REQUIREMENT | Apart from the images, the entire listing below must be restated word for word.

[DATA BLOCK Boundary: Start]

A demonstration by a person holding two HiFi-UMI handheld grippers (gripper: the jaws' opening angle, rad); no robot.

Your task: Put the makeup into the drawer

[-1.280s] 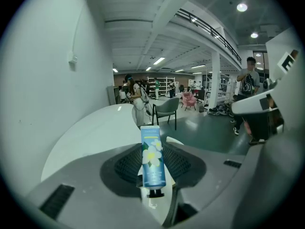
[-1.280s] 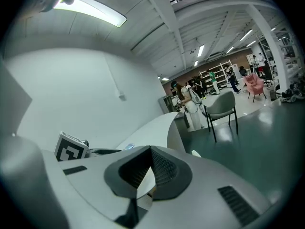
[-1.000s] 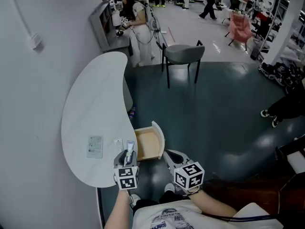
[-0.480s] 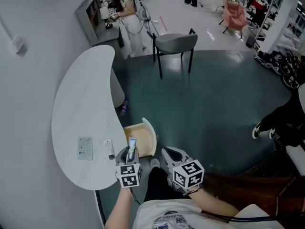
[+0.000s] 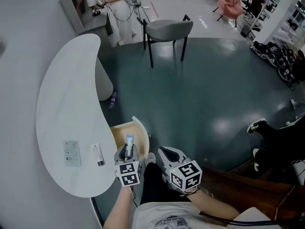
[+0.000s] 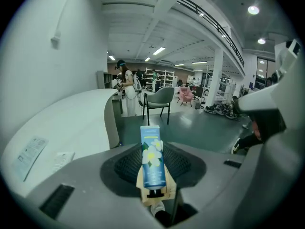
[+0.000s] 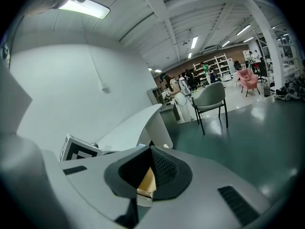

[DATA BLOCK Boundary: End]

OUTPUT BELOW |
A demonstration by a person holding two HiFi-UMI handheld grippers (gripper: the jaws' opening angle, rad); no robot.

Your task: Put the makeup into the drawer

[-1.280s] 
[-1.280s] 
[-1.000s] 
[-0.480s] 
[+0.000s] 
[+0.000s] 
[+0.000s] 

The exercise is done.